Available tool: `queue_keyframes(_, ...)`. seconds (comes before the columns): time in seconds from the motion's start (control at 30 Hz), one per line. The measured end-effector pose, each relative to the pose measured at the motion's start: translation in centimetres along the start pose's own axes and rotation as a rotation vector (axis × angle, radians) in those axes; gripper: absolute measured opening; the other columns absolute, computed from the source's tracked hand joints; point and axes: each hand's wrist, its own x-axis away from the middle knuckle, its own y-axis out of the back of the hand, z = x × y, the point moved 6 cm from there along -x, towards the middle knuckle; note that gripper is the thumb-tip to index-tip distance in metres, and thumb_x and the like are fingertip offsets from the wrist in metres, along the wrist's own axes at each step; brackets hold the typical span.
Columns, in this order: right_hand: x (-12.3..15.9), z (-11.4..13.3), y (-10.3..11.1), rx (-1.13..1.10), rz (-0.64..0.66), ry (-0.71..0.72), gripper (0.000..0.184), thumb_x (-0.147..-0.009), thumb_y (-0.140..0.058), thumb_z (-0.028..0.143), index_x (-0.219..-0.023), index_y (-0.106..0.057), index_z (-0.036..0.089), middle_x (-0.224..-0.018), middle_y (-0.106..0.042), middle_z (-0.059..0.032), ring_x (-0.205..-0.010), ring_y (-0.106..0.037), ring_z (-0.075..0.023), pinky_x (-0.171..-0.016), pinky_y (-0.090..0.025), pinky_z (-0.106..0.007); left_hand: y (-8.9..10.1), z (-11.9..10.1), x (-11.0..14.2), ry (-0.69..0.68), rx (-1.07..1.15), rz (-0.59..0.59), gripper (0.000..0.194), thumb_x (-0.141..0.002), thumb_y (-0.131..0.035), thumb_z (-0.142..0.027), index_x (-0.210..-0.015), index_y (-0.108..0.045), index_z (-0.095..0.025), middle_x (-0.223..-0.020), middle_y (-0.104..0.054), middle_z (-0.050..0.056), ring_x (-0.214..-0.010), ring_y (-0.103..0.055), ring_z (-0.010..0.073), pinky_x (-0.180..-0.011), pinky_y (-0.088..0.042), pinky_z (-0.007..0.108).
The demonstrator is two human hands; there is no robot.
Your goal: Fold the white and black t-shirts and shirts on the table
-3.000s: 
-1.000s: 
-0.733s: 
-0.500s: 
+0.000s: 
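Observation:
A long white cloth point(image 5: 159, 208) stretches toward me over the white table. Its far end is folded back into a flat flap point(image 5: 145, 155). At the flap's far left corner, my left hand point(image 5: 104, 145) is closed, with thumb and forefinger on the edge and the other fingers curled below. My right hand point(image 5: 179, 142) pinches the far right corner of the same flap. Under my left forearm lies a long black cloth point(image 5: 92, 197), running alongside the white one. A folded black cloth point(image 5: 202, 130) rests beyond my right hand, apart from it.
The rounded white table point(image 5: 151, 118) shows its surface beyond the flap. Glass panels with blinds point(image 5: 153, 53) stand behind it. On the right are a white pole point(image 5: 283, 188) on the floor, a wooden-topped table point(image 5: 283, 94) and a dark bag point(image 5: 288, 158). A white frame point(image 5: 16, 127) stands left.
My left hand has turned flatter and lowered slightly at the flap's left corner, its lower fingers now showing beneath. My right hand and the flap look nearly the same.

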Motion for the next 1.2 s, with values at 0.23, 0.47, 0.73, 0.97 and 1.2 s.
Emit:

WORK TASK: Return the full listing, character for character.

SOLUTION:
Available tool: `queue_keyframes(_, ...)`. seconds (comes before the columns): time in seconds from the motion's start (control at 30 Hz), one per line. The measured end-effector pose, each relative to the pose measured at the motion's start: translation in centimetres along the start pose's own axes and rotation as a rotation vector (axis × angle, radians) in those axes; gripper: absolute measured opening; the other columns absolute, computed from the source's tracked hand joints; point and axes: each hand's wrist, its own x-axis away from the middle knuckle, its own y-axis out of the back of the hand, z = x × y, the point moved 6 cm from there along -x, towards the middle knuckle; note that gripper is the thumb-tip to index-tip distance in metres, and thumb_x and the like are fingertip offsets from the wrist in metres, along the wrist's own axes at each step; brackets hold the typical span.
Columns, in this order: right_hand: x (-12.3..15.9), z (-11.4..13.3), y (-10.3..11.1), rx (-1.13..1.10), rz (-0.64..0.66), ry (-0.71..0.72), gripper (0.000..0.184), thumb_x (-0.147..-0.009), thumb_y (-0.140..0.058), thumb_z (-0.028..0.143), index_x (-0.219..-0.023), index_y (-0.106..0.057), index_z (-0.036..0.089), middle_x (-0.224..-0.018), middle_y (-0.106..0.042), middle_z (-0.059..0.032), ring_x (-0.205..-0.010), ring_y (-0.106..0.037), ring_z (-0.075..0.023), pinky_x (-0.171..-0.016), pinky_y (-0.090..0.025), pinky_z (-0.106..0.007); left_hand: y (-8.9..10.1), z (-11.9..10.1), x (-11.0..14.2), ry (-0.69..0.68), rx (-1.07..1.15), rz (-0.59..0.59), gripper (0.000..0.194), thumb_x (-0.141..0.002), thumb_y (-0.131..0.035), thumb_z (-0.142..0.027), index_x (-0.210..-0.015), index_y (-0.108..0.045), index_z (-0.095..0.025), middle_x (-0.223..-0.020), middle_y (-0.104..0.054), middle_z (-0.050..0.056), ring_x (-0.214..-0.010), ring_y (-0.103..0.055), ring_z (-0.010..0.073), pinky_x (-0.180..-0.011), pinky_y (-0.088..0.042), pinky_z (-0.007..0.108).
The demonstrator is two human hands; there is no robot.
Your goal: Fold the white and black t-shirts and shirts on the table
-3.000s: 
-1.000s: 
-0.733s: 
-0.500s: 
+0.000s: 
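Observation:
A long white cloth point(image 5: 159, 208) stretches toward me over the white table. Its far end is folded back into a flat flap point(image 5: 145, 155). At the flap's far left corner, my left hand point(image 5: 104, 145) is closed, with thumb and forefinger on the edge and the other fingers curled below. My right hand point(image 5: 179, 142) pinches the far right corner of the same flap. Under my left forearm lies a long black cloth point(image 5: 92, 197), running alongside the white one. A folded black cloth point(image 5: 202, 130) rests beyond my right hand, apart from it.
The rounded white table point(image 5: 151, 118) shows its surface beyond the flap. Glass panels with blinds point(image 5: 153, 53) stand behind it. On the right are a white pole point(image 5: 283, 188) on the floor, a wooden-topped table point(image 5: 283, 94) and a dark bag point(image 5: 288, 158). A white frame point(image 5: 16, 127) stands left.
My left hand has turned flatter and lowered slightly at the flap's left corner, its lower fingers now showing beneath. My right hand and the flap look nearly the same.
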
Motion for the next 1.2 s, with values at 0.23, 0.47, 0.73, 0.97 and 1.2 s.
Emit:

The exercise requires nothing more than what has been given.